When you reach the line that contains "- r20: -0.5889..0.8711" in the data below, start reproducing lines exactly, and stop after the line that contains "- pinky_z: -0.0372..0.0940".

Source records:
-- Opening Marker --

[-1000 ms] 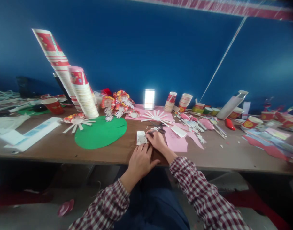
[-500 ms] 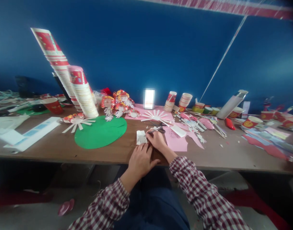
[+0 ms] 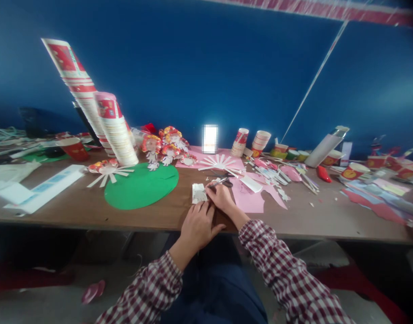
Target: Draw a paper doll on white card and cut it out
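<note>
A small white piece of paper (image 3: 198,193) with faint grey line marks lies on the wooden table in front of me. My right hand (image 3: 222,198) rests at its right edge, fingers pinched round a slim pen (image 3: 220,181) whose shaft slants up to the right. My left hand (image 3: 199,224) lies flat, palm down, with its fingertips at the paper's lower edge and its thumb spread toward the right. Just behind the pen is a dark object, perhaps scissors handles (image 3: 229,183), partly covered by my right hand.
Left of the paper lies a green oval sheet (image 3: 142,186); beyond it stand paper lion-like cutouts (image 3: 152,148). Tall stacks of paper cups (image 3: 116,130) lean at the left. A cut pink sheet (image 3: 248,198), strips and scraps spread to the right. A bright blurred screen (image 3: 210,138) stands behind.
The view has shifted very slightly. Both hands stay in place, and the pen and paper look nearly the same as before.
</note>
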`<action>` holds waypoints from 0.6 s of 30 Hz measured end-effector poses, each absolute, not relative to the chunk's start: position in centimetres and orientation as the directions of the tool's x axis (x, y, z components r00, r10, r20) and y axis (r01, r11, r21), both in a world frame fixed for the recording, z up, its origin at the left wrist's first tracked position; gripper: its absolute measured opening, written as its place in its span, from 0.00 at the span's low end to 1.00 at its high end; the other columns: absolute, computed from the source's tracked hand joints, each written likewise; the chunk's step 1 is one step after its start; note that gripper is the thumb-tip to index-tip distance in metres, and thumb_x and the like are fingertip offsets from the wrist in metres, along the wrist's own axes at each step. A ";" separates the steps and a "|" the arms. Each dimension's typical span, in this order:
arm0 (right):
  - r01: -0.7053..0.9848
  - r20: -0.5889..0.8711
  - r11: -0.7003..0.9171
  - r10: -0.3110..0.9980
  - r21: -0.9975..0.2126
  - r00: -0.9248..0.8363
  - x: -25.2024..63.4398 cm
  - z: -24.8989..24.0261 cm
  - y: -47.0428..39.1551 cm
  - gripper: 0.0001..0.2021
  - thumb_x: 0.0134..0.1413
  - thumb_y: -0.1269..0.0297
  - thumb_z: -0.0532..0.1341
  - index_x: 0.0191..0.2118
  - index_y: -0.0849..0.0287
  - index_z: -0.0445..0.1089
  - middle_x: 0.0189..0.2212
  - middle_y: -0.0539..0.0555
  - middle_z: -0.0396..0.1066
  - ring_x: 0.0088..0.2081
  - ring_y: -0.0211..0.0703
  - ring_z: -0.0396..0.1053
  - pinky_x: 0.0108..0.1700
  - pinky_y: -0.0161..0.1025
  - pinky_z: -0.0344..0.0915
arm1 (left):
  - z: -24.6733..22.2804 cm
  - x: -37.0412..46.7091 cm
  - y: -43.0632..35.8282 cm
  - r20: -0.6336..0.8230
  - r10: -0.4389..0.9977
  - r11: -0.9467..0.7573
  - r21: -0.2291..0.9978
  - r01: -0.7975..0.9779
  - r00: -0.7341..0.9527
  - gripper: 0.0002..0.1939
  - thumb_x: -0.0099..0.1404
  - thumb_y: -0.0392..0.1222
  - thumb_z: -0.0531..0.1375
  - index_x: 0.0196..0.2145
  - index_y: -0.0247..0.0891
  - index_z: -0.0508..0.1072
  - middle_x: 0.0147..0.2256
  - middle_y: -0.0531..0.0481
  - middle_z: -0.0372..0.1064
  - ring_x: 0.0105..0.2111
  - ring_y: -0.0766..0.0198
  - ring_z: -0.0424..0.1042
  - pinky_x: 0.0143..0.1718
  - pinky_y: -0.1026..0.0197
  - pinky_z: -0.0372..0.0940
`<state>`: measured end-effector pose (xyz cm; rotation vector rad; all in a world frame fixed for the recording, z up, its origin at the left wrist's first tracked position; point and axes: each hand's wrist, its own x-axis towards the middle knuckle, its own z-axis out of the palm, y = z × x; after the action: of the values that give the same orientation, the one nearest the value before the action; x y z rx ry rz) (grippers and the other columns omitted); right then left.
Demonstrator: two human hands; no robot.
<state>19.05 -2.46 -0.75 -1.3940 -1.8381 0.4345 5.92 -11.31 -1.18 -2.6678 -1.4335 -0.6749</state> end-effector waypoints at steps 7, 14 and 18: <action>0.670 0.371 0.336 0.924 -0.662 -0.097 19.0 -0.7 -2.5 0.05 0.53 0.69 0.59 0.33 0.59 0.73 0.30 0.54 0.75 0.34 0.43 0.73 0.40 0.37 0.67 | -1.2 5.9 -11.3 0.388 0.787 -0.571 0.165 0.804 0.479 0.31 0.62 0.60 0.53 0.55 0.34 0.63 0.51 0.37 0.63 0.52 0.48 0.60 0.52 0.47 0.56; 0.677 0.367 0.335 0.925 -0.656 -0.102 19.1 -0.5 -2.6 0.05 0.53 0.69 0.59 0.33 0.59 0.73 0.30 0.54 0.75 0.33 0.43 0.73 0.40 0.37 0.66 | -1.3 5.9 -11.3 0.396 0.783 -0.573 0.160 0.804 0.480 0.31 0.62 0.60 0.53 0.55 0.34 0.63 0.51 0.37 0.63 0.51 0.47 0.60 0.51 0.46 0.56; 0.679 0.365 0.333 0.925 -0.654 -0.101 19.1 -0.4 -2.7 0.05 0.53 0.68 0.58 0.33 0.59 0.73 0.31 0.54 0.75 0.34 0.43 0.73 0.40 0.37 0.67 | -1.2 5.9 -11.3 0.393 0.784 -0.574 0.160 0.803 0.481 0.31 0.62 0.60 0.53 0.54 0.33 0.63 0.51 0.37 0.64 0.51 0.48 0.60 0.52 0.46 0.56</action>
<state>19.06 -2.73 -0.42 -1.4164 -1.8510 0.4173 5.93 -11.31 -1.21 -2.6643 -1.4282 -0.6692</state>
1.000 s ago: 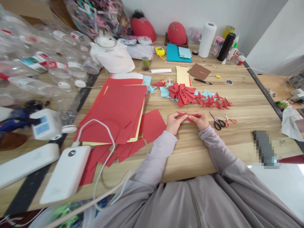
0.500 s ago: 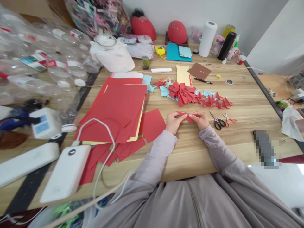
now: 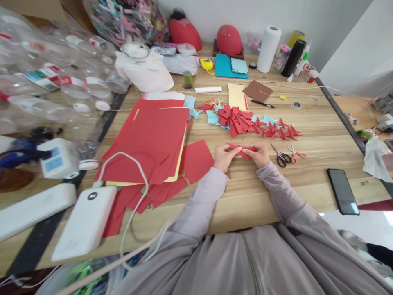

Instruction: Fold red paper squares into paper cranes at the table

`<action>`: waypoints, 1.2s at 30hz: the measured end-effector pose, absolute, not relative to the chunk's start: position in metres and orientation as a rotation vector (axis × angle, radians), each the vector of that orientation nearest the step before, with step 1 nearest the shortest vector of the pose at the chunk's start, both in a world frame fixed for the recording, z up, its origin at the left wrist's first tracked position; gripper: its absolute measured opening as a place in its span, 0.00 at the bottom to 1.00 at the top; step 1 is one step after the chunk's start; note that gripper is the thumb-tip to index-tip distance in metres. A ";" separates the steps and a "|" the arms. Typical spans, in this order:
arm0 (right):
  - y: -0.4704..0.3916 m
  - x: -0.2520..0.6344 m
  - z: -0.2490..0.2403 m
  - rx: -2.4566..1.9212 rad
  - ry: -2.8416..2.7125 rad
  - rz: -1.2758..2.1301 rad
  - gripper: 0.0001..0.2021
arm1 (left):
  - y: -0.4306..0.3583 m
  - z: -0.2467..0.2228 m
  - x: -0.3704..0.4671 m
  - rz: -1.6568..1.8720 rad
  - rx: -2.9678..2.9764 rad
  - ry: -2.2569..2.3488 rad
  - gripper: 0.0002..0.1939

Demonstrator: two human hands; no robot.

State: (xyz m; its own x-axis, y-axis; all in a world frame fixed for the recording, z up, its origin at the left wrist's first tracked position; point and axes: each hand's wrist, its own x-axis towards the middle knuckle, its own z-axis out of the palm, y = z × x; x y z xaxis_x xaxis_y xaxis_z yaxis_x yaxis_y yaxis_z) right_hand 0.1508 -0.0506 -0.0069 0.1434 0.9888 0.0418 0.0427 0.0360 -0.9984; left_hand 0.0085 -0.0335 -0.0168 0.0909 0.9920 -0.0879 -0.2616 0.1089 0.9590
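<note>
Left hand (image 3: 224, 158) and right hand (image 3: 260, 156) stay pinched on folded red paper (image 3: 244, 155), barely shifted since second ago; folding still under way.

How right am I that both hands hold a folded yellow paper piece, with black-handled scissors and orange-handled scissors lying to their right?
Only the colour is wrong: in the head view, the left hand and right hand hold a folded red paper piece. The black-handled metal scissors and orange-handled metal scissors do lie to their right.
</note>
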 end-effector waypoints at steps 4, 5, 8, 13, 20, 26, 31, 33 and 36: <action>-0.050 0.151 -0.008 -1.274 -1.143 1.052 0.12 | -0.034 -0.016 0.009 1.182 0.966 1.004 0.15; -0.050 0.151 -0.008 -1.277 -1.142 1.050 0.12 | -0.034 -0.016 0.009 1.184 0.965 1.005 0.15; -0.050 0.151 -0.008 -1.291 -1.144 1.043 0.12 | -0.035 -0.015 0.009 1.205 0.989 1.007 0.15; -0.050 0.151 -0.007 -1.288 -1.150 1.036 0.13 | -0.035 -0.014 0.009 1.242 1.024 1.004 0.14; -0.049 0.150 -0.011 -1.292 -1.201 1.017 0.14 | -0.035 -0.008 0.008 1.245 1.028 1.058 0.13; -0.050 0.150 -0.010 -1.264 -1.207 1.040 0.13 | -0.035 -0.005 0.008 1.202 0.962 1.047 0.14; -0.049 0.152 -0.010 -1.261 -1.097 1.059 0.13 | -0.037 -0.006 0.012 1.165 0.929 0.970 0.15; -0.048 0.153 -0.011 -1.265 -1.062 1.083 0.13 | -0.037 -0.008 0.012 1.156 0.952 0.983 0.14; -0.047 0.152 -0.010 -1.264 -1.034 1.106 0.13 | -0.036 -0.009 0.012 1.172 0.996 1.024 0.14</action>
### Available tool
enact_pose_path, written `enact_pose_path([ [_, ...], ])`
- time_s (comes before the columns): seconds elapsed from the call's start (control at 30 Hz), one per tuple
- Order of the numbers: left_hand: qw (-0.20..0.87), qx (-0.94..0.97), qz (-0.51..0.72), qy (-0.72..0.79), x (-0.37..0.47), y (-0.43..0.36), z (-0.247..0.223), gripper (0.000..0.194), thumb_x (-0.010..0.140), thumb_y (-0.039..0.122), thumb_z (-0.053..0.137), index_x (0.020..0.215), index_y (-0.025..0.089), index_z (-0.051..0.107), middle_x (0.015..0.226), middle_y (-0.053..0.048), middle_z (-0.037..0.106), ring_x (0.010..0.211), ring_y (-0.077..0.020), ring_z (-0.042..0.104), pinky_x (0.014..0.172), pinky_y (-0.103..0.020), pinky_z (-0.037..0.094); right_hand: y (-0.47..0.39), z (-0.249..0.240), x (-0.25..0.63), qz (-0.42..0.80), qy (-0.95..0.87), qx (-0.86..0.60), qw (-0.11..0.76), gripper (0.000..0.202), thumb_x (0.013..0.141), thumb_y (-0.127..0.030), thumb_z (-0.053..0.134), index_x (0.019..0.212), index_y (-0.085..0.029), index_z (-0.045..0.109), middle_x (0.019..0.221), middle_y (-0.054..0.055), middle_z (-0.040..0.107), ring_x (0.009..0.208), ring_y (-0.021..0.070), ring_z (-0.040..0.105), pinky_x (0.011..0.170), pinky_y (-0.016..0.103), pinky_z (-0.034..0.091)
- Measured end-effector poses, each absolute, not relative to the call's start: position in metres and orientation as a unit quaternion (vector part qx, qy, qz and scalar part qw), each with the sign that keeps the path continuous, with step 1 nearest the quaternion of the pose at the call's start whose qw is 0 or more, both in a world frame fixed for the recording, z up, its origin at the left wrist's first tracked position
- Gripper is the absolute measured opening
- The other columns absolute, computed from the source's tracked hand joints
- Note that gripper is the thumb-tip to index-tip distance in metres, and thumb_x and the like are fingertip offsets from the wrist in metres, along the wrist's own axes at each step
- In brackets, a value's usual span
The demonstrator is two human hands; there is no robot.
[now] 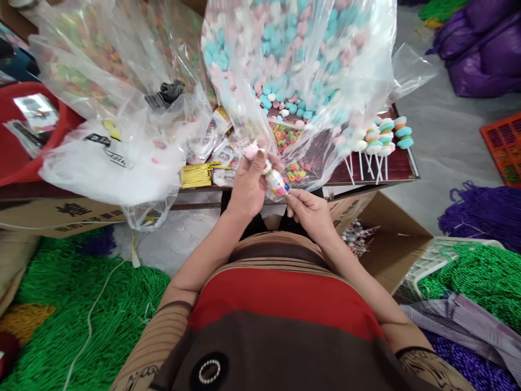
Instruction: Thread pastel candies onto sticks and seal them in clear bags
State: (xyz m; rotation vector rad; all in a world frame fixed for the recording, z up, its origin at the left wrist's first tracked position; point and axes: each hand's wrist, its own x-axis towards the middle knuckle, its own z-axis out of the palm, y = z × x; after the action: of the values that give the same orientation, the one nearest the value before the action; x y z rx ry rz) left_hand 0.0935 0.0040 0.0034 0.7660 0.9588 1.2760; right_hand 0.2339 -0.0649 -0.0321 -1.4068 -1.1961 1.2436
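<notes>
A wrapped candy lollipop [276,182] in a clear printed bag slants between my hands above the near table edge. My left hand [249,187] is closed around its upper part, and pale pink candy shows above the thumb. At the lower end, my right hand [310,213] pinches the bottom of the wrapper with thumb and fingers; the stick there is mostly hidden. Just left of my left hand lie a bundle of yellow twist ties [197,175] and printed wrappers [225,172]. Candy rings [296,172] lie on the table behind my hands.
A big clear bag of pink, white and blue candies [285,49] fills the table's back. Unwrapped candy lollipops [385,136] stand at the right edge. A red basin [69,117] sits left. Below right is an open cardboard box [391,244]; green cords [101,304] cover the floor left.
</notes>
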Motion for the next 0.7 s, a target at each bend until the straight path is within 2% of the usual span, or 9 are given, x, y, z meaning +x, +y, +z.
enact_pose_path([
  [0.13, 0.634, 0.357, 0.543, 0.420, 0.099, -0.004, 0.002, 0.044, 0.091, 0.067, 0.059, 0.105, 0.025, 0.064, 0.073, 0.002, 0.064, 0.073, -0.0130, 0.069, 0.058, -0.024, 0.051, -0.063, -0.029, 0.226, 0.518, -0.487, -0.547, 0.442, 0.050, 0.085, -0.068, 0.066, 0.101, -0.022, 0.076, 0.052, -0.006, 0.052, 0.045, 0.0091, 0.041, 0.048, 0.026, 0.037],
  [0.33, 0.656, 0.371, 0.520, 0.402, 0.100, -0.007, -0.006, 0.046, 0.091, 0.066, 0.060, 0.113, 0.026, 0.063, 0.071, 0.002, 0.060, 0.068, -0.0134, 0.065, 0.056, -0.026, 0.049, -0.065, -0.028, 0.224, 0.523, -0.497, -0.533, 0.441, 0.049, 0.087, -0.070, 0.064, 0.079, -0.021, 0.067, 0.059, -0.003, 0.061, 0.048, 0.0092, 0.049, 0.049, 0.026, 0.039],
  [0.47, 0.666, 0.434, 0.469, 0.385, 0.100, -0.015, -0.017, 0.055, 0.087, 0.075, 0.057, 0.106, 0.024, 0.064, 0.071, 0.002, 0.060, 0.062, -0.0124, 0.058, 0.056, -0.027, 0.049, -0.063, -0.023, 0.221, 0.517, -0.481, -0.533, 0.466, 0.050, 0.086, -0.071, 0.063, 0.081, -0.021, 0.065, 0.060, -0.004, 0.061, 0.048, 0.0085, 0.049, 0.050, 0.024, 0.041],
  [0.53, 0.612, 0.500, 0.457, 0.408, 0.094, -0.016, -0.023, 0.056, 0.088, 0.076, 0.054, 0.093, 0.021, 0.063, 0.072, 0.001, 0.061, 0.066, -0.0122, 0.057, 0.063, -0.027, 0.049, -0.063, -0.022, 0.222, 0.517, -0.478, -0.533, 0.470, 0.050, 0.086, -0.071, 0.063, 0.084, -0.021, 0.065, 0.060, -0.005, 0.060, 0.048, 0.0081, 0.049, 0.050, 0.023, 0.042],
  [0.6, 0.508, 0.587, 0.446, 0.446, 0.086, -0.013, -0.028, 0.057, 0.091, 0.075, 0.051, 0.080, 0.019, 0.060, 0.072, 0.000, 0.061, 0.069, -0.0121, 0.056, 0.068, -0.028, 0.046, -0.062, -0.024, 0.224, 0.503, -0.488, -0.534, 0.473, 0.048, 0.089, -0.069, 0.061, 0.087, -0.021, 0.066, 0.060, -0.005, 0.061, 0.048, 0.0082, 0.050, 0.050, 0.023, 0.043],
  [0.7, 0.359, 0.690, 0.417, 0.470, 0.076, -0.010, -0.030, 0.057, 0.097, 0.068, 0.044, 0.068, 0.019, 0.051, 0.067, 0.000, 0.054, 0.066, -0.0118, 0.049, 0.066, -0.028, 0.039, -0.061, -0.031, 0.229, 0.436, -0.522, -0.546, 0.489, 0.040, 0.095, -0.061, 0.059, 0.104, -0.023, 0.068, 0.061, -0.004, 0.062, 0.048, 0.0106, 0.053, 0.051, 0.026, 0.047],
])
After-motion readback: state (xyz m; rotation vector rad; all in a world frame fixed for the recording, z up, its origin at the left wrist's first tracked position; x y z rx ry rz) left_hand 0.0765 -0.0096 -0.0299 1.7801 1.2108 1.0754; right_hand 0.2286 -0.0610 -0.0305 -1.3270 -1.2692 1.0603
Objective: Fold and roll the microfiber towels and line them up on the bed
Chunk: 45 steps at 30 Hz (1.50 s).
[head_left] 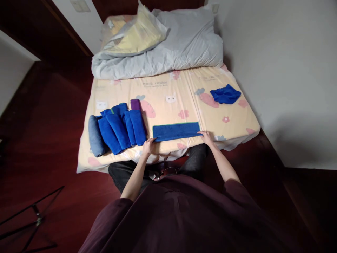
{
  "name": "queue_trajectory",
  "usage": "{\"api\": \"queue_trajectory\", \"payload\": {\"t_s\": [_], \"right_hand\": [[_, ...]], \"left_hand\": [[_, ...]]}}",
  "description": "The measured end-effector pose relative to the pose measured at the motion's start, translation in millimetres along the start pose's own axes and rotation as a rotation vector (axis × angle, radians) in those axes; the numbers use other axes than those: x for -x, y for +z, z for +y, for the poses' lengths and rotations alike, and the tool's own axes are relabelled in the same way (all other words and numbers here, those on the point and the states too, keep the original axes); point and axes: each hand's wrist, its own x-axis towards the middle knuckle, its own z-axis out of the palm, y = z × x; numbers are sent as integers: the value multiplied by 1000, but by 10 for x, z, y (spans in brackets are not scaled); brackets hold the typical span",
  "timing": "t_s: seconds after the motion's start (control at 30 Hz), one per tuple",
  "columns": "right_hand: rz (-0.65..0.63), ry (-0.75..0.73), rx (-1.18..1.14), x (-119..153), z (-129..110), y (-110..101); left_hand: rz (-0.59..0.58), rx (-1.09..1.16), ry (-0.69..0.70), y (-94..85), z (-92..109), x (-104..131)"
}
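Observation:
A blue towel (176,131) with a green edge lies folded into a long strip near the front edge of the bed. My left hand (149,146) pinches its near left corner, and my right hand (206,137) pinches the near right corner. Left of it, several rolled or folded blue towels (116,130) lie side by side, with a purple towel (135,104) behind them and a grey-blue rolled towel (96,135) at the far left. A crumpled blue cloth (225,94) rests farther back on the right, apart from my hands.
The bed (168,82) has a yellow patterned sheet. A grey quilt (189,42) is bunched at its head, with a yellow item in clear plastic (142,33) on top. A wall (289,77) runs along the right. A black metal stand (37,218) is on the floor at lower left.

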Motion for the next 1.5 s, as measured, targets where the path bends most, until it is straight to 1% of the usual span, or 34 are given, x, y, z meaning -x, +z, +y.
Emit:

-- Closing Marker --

Response:
  - r20: -0.5889..0.8711
  - r11: -0.7003..0.9171
  - r10: -0.3110..0.9980
  - r21: -0.9975..0.2126
  - r00: -0.9248..0.8363
  - x: -25.2024..63.4398 cm
  - z: -24.8989..24.0261 cm
  - y: -47.0428..39.1551 cm
  - gripper: 0.0001..0.2021
  - thumb_x: 0.0134..0.1413
  - thumb_y: -0.1269..0.0297
  - thumb_z: -0.0532..0.1341
  - index_x: 0.0191..0.2118
  - index_y: -0.0849..0.0287
  - index_z: -0.0445..0.1089
  - middle_x: 0.0189..0.2212
  - middle_y: -0.0539..0.0555
  - middle_z: -0.0396..0.1066
  - ring_x: 0.0088..0.2081
  - ring_y: -0.0211..0.0703
  - ring_z: -0.0396..0.1053
  - pinky_x: 0.0108..0.1700
  - pinky_y: -0.0161..0.1025
  - pinky_z: -0.0344..0.0915
arm1 (left):
  - z: -24.6733..22.2804 cm
  - x: -37.0412..46.7091 cm
  - y: -43.0632..35.8282 cm
  - r20: -0.6336..0.8230
  - r10: -0.4389..0.9977
  - r11: -0.9467..0.7573
  - r21: -0.2291..0.9978
  - r01: -0.7975..0.9779
  - r00: -0.7341..0.9527
  - gripper: 0.0002..0.1939
  - thumb_x: -0.0099..0.1404
  - thumb_y: -0.0392..0.1222
  - thumb_z: -0.0531..0.1375
  - index_x: 0.0196..0.2145
  - index_y: -0.0247..0.0891
  - index_z: -0.0508..0.1072
  - middle_x: 0.0147..0.2256
  - middle_y: -0.0531..0.0481
  - middle_z: -0.0372..0.1064
  - ring_x: 0.0105..0.2111
  - ring_y: -0.0766..0.0198
  - ring_z: -0.0424..0.1042
  - pinky_x: 0.0143..0.1718
  - pinky_y: -0.1026..0.0197
  - pinky_z: -0.0372..0.0940

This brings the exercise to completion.